One good scratching session can destroy an upholstered or leather piece of furniture; giving your cat better options could help protect your home and your sofa. If your furniture and home is suffering from your cat’s loving but destructive attentions, these tips can help.

A domestic cat using a scratching post, showing living room

Give Better Options

Your cat isn’t targeting your sofa because he likes furniture; the cloth covered surface is just too appealing to pass up.

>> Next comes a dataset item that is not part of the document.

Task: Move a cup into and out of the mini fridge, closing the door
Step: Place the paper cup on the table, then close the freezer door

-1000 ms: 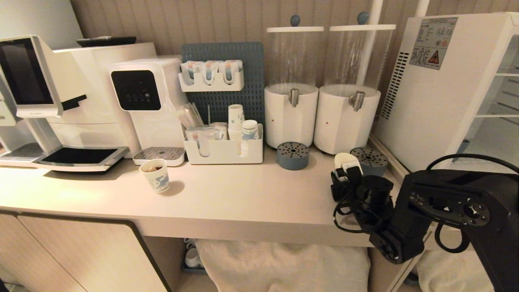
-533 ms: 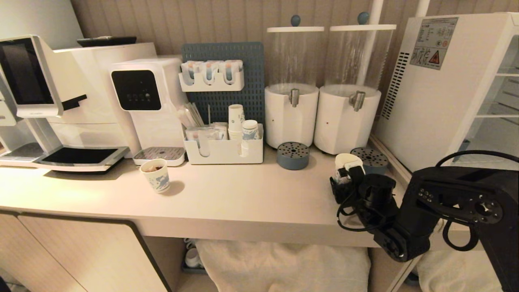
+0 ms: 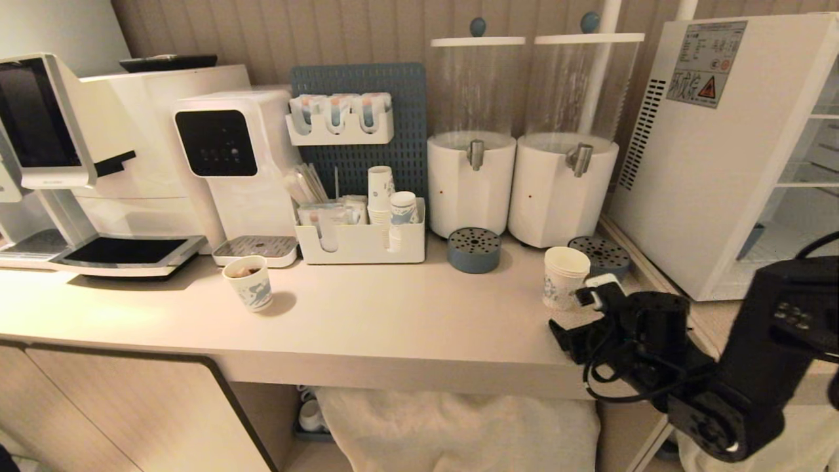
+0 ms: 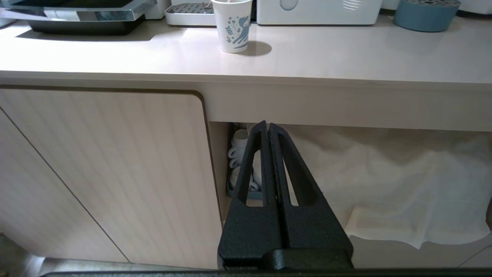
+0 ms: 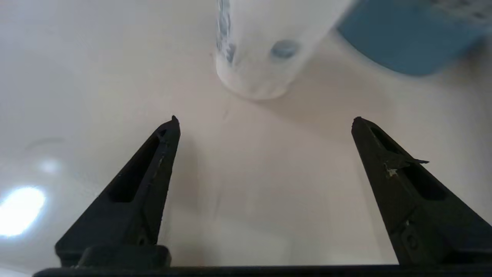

Providing a few different scratching options made from carpet, fabric and cardboard can help keep your furniture safe.

Make them Appealing

Buying the new scratching surface may not be enough – a bit of catnip sprinkled on the surface or a fun batting toy positioned nearby can help attract your cat.

Cover the Objects You Want to Protect

Cover the targeted item with an undesirable surface or turn the piece towards the wall while you are trying to redirect your cat. If it won’t damage the surface, a slick duct tape or foil will likely be undesirable enough to refocus your cat’s attention elsewhere.

Spray bottle against white background

Distract your Cat

When the unsuitable scratching begins, make a loud noise, or if you must, spray your cat with water; according to the ASPCA, either of these distractions can stop the scratching if you catch your cat in the act. Make sure he can’t associate you with the distraction – he’ll still want to scratch, he just won’t like you very much.

Keep the Old Scratching Post

If a desired and acceptable post begins to look scratched up and ratty, don’t throw it away; your cat has claimed this as a desirable item and may actually like it more now that it is roughed up.

It won’t happen overnight, but offering better scratching materials and covering your furniture up can help curb this destructive behavior and keep your home safe from your cat’s claws.